### Task objective
Beginning with the opening line, restate the following material exactly, up through the line that contains "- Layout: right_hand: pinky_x".

### Source data
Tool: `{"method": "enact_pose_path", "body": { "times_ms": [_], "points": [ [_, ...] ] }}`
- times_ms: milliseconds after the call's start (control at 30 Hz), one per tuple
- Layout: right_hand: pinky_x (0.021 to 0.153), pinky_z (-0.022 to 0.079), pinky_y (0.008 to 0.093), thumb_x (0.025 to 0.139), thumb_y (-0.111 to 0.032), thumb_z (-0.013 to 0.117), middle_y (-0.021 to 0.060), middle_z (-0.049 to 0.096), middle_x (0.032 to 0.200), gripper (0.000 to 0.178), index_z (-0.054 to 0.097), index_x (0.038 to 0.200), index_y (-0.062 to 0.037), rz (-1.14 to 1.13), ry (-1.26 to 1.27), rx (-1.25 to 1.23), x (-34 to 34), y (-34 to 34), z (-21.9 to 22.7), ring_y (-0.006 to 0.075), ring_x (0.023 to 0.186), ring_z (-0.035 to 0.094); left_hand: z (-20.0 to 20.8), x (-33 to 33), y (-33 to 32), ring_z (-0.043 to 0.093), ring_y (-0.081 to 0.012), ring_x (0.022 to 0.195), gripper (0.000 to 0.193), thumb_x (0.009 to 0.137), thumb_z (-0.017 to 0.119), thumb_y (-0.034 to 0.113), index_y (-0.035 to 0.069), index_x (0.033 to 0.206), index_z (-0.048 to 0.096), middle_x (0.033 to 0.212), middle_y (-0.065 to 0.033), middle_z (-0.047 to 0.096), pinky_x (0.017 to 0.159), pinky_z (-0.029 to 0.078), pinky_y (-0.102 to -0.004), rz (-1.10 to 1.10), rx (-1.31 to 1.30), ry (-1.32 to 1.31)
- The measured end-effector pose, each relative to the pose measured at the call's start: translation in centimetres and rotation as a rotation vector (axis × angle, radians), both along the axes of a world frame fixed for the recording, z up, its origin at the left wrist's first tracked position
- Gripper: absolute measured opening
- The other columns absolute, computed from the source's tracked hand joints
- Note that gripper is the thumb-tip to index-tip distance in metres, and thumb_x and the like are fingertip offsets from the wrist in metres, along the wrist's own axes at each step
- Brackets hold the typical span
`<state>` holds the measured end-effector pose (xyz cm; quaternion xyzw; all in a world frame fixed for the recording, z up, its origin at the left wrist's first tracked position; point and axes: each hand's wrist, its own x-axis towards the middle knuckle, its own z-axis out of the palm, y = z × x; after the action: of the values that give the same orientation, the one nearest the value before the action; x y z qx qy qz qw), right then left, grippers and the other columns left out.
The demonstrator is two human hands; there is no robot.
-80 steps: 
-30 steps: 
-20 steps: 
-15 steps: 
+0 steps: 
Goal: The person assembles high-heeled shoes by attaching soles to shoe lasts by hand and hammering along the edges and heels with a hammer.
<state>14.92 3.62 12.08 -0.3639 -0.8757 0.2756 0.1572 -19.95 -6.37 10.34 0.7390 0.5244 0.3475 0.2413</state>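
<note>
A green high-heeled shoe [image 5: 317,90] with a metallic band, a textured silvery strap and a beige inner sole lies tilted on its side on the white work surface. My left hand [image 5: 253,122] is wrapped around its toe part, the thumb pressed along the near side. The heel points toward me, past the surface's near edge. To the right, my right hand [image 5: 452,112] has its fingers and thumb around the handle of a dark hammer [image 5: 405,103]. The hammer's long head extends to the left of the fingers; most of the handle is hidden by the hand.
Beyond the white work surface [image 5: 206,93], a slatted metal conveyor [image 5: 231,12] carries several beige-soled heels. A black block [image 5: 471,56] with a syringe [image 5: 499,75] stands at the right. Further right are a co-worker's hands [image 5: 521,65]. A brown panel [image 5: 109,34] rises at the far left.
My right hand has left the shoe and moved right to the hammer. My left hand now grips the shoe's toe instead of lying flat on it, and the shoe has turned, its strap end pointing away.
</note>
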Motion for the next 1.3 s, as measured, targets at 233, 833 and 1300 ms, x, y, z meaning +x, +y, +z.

### Written response
Tool: `{"method": "enact_pose_path", "body": { "times_ms": [_], "points": [ [_, ...] ] }}`
- times_ms: milliseconds after the call's start (control at 30 Hz), one per tuple
- Layout: right_hand: pinky_x (0.021 to 0.153), pinky_z (-0.022 to 0.079), pinky_y (0.008 to 0.093), thumb_x (0.025 to 0.139), thumb_y (-0.111 to 0.032), thumb_z (-0.013 to 0.117), middle_y (-0.021 to 0.060), middle_z (-0.049 to 0.096), middle_x (0.032 to 0.200), gripper (0.000 to 0.178), index_z (-0.054 to 0.097), index_x (0.038 to 0.200), index_y (-0.062 to 0.037), rz (-1.14 to 1.13), ry (-1.26 to 1.27), rx (-1.25 to 1.23), x (-34 to 34), y (-34 to 34), z (-21.9 to 22.7), ring_y (-0.006 to 0.075), ring_x (0.023 to 0.186), ring_z (-0.035 to 0.094); left_hand: z (-20.0 to 20.8), x (-33 to 33), y (-33 to 32), ring_z (-0.043 to 0.093), ring_y (-0.081 to 0.012), ring_x (0.022 to 0.195), gripper (0.000 to 0.193), thumb_x (0.009 to 0.137), thumb_z (-0.017 to 0.119), thumb_y (-0.034 to 0.113), index_y (-0.035 to 0.069), index_x (0.033 to 0.206), index_z (-0.048 to 0.096), middle_x (0.033 to 0.212), middle_y (-0.065 to 0.033), middle_z (-0.047 to 0.096), pinky_x (0.017 to 0.159), pinky_z (-0.029 to 0.078), pinky_y (-0.102 to -0.004), rz (-1.10 to 1.10), rx (-1.31 to 1.30), ry (-1.32 to 1.31)

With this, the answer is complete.